## Requirement
Write out, without any change, the lines in the material below that run from the line with "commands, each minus" through the line with "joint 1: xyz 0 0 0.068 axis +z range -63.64", both included.

■ ■ ■ ■

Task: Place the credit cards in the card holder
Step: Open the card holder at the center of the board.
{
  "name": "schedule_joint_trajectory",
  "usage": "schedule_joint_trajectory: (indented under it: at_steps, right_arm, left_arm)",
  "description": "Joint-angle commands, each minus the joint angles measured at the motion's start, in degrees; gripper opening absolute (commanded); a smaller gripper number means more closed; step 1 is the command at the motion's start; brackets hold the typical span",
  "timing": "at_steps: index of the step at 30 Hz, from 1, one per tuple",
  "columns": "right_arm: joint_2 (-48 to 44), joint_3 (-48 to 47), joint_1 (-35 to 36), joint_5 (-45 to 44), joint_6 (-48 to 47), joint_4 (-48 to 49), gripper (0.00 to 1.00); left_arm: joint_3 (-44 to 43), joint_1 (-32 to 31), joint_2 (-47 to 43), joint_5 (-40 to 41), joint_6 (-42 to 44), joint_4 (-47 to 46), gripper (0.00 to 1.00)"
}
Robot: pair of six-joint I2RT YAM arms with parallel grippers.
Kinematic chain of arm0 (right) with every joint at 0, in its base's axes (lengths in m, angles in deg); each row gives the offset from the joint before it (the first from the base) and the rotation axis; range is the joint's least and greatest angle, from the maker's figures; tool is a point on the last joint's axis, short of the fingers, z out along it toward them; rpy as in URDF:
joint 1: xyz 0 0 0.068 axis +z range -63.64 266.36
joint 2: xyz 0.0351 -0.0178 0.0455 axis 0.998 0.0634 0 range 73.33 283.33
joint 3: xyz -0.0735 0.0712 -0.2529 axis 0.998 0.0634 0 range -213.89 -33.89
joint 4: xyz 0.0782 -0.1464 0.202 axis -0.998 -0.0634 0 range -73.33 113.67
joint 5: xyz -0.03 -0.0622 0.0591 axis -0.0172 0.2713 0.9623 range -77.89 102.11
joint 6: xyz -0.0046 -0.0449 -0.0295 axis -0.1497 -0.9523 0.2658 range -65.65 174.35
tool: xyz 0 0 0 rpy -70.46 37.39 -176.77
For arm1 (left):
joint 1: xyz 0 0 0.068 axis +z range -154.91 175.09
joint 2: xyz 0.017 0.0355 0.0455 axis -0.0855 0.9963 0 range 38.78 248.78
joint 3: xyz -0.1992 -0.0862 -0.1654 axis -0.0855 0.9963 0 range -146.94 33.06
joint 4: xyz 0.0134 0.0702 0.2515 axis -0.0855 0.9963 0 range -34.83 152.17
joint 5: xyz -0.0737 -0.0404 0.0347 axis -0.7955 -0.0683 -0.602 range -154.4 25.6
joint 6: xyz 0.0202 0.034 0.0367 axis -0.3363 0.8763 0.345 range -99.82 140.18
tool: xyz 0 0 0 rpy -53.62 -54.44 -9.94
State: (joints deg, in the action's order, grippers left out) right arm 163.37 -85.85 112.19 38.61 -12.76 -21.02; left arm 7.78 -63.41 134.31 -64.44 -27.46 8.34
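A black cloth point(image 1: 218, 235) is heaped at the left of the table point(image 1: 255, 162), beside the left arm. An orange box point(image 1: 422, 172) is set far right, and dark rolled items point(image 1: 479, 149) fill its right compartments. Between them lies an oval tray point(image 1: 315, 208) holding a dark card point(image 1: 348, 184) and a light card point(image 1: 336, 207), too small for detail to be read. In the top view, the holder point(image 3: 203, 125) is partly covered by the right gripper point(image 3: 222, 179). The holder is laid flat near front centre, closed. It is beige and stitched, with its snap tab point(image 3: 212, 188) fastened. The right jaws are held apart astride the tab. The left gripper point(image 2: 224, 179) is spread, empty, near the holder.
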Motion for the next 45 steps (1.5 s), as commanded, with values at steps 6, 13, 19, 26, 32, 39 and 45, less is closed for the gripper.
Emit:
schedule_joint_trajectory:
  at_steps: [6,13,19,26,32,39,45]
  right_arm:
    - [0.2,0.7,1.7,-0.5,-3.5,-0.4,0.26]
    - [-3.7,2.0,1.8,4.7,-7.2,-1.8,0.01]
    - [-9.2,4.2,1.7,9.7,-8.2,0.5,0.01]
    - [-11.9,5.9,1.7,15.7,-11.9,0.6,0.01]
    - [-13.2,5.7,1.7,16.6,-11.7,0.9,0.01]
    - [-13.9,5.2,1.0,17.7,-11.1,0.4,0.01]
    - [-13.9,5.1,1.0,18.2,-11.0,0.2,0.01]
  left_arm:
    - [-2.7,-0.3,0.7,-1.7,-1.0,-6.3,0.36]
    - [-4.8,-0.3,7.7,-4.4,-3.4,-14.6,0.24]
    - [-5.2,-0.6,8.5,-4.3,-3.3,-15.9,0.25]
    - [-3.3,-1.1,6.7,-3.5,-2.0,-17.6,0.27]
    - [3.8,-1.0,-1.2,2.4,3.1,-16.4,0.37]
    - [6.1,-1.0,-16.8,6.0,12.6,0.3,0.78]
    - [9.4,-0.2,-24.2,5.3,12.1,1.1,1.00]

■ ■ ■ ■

## Response to this exercise
  "description": "Joint-angle commands, each minus the joint angles measured at the motion's start, in degrees; gripper opening absolute (commanded); a smaller gripper number means more closed; step 1 is the command at the motion's start; brackets hold the typical span",
  "timing": "at_steps: index of the step at 30 Hz, from 1, one per tuple",
  "columns": "right_arm: joint_2 (-48 to 44), joint_3 (-48 to 47), joint_1 (-35 to 36), joint_5 (-45 to 44), joint_6 (-48 to 47), joint_4 (-48 to 49), gripper (0.00 to 1.00); left_arm: joint_3 (-44 to 43), joint_1 (-32 to 31), joint_2 (-47 to 43), joint_5 (-40 to 41), joint_6 (-42 to 44), joint_4 (-47 to 46), gripper (0.00 to 1.00)"
}
Robot: pair of six-joint I2RT YAM arms with parallel grippers.
Kinematic chain of arm0 (right) with every joint at 0, in its base's axes (lengths in m, angles in deg); each row gives the offset from the joint before it (the first from the base) and the rotation axis; range is the joint's least and greatest angle, from the maker's figures; tool is a point on the last joint's axis, short of the fingers, z out along it toward them; rpy as in URDF:
joint 1: xyz 0 0 0.068 axis +z range -63.64 266.36

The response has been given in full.